In any case, the first issue establishes the story and some important elements. The second issue is a large battle. I have yet to read the third issue, released this week, but I hear it is good.

So, support this title and the Marvel Illustrated line. You’ll be glad you did.

Every month, I will comb over the Top 300 Comics sales list of the previous month. Then, I will come here and make a plea for you to buy something I enjoy that’s not selling well. You’ll serve me by helping make sure the title keeps going and I’ll serve you by recommending something I think it good. Sound equal? Let’s go.

The lowest selling thing I read this month happens to be Dynamo 5.

Above is issue #9, the December issue.

Dynamo 5 is a title about five people of various ages, ethnicities, and backgrounds brought together by the widow of one Captain Dynamo. They learn from her that they are his illegitimate children and, after exposure from the same radiation that gave Dynamo his powers, they each learn that they can access one of Captain Dynamo’s abilities.

Take a look here for detailed information, including names, powers, and appearances. Heck, peruse the whole site if you need more convincing.

After gaining their powers, the group teams up as the Dynamo 5 and protects the city in order to fill the void left by Captain Dynamo’s death. The government doesn’t trust them. They only have a loose association with other heroes. And currently, villains are teaming up to take them down. With the recap every issue (on the back cover) and the done-in-one nature of the book, it should be pretty easy to just pick up and follow.

For convenience, however, issues #1-7 were released in $10 trade paperback. If you are interested, that would be a good place to begin. Now, issue #10 came out a few weeks ago.

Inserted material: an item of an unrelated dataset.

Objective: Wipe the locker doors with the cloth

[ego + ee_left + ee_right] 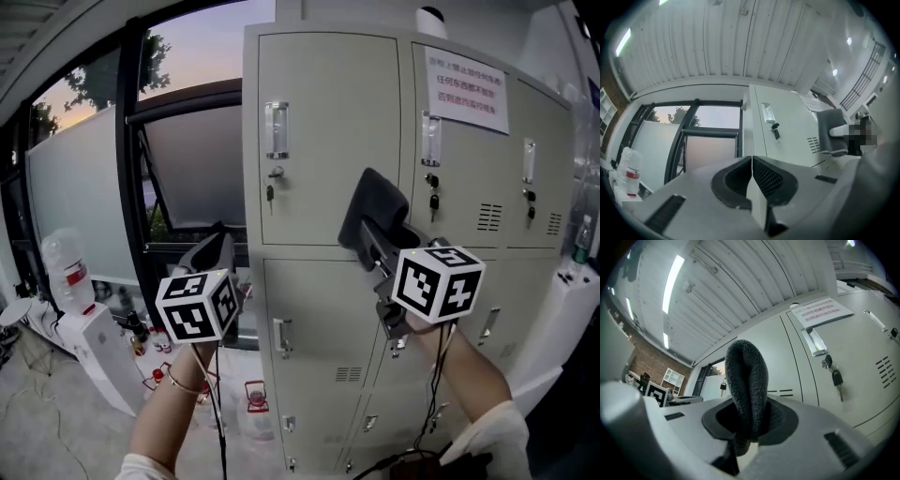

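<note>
Now your right gripper [749,432] clamps the folded dark cloth [746,380], raised before the upper locker doors [328,131]; soft and light, it likely flops unless pinched near its fold. Your left gripper [752,180] hangs closed on nothing.

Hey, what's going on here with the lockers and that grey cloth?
A person stands at a bank of lockers with tongs in each hand. The right tongs are shut on a dark grey cloth, raised in front of an upper door; whether it touches can't be told. The left tongs are shut and empty, held lower.
</note>
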Action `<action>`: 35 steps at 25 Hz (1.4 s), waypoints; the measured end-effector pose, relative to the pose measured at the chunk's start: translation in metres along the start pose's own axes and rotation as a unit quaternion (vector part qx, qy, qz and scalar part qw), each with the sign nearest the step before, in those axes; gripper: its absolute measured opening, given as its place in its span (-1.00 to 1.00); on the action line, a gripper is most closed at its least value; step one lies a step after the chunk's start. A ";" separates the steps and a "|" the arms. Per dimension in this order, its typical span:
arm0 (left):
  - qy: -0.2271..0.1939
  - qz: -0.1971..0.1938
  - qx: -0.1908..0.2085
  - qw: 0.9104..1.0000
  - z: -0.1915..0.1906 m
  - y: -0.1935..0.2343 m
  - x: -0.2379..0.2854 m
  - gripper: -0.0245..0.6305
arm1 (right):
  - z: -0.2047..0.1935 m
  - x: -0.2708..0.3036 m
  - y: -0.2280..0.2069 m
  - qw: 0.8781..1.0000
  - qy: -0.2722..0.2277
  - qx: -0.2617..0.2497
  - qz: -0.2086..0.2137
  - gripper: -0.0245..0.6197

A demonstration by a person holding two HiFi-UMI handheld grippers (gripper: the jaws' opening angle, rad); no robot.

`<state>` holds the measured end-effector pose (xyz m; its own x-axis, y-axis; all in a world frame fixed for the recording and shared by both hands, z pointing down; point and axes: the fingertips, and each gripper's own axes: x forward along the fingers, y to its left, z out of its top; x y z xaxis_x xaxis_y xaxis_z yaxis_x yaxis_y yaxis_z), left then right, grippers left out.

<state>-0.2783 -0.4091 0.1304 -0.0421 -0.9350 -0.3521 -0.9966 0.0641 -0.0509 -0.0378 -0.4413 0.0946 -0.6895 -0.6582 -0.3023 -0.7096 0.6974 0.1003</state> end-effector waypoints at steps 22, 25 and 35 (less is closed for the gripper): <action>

Just throwing that in there to show you that there are a few issues you’d need to track down or back-order.

As for the overall style, I’d say it’s pretty close to all-ages friendly, but by the very nature of the setup there are some intercourse references and somewhat related panels. Nothing raunchy, mind you, but certainly something to look out for. Maybe I’m just a little old-fashioned, though, and kids these days would have no trouble. It’s amazing how fast the world has changed.

Anyway, it’s a fun read with consistently good writing and art. Yes, it’s an Image title, so I don’t expect great sales, but The Darkness #1 almost made the Top 100 and Spawn #173 came shortly thereafter.  Dynamo 5 isn’t even in the Top 200!

Support this title!  It’s at least worth a look.